Would you quote the material below from its first line through the line containing "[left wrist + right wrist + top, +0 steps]", exactly and with both ends included?

═══ Records provided

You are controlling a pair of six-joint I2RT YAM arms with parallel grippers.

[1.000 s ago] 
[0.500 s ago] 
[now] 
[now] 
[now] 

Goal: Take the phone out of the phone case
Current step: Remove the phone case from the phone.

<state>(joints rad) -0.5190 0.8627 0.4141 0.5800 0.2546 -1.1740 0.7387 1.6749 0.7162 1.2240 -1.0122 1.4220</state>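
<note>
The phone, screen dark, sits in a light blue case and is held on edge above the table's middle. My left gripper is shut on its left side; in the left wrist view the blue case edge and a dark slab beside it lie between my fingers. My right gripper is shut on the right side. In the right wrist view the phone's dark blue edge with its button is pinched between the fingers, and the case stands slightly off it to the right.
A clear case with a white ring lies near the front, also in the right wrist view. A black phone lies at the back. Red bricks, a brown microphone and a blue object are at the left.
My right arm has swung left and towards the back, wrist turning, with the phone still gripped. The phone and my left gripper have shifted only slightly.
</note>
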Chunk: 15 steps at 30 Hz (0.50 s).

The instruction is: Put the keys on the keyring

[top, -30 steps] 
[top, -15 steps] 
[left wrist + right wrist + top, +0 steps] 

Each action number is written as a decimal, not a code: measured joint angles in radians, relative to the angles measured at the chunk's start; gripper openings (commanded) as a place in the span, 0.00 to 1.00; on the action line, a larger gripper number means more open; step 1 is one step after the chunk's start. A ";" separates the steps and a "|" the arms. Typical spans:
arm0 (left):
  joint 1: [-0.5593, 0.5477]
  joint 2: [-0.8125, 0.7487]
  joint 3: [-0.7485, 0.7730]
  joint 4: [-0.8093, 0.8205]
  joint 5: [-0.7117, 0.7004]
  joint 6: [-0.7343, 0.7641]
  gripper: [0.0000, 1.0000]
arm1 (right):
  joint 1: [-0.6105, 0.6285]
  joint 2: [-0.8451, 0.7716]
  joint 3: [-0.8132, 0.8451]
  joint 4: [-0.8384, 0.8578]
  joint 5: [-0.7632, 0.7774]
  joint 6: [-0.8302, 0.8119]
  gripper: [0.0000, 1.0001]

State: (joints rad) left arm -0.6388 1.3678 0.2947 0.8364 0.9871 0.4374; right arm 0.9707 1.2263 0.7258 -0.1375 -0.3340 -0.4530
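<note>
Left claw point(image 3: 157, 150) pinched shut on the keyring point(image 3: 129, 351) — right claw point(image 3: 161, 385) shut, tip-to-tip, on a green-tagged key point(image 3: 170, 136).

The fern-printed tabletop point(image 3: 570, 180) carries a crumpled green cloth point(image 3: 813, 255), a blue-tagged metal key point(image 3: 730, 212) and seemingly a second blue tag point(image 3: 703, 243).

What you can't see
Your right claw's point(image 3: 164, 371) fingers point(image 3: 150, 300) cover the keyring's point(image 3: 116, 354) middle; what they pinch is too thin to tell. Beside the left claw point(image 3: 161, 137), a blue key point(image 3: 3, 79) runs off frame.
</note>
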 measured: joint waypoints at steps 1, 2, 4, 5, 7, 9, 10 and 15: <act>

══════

Solution for this task =>
You are controlling a pair of six-joint I2RT YAM arms with parallel grippers.

[1.000 s ago] 
[0.500 s ago] 
[now] 
[now] 
[now] 

Goal: Take the phone out of the phone case
Current step: Remove the phone case from the phone.

<state>(joints rad) -0.5190 0.8627 0.4141 0.5800 0.2546 -1.1740 0.7387 1.6749 0.7162 1.2240 -1.0122 1.4220</state>
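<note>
The phone, screen dark, sits in a light blue case and is held on edge above the table's middle. My left gripper is shut on its left side; in the left wrist view the blue case edge and a dark slab beside it lie between my fingers. My right gripper is shut on the right side. In the right wrist view the phone's dark blue edge with its button is pinched between the fingers, and the case stands slightly off it to the right.
A clear case with a white ring lies near the front, also in the right wrist view. A black phone lies at the back. Red bricks, a brown microphone and a blue object are at the left.
My right arm has swung left and towards the back, wrist turning, with the phone still gripped. The phone and my left gripper have shifted only slightly.
</note>
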Chunk: 15 steps at 30 Hz (0.50 s).

The instruction is: Put the keys on the keyring

[top, -30 steps] 
[top, -15 steps] 
[left wrist + right wrist + top, +0 steps] 

There is no more output to give.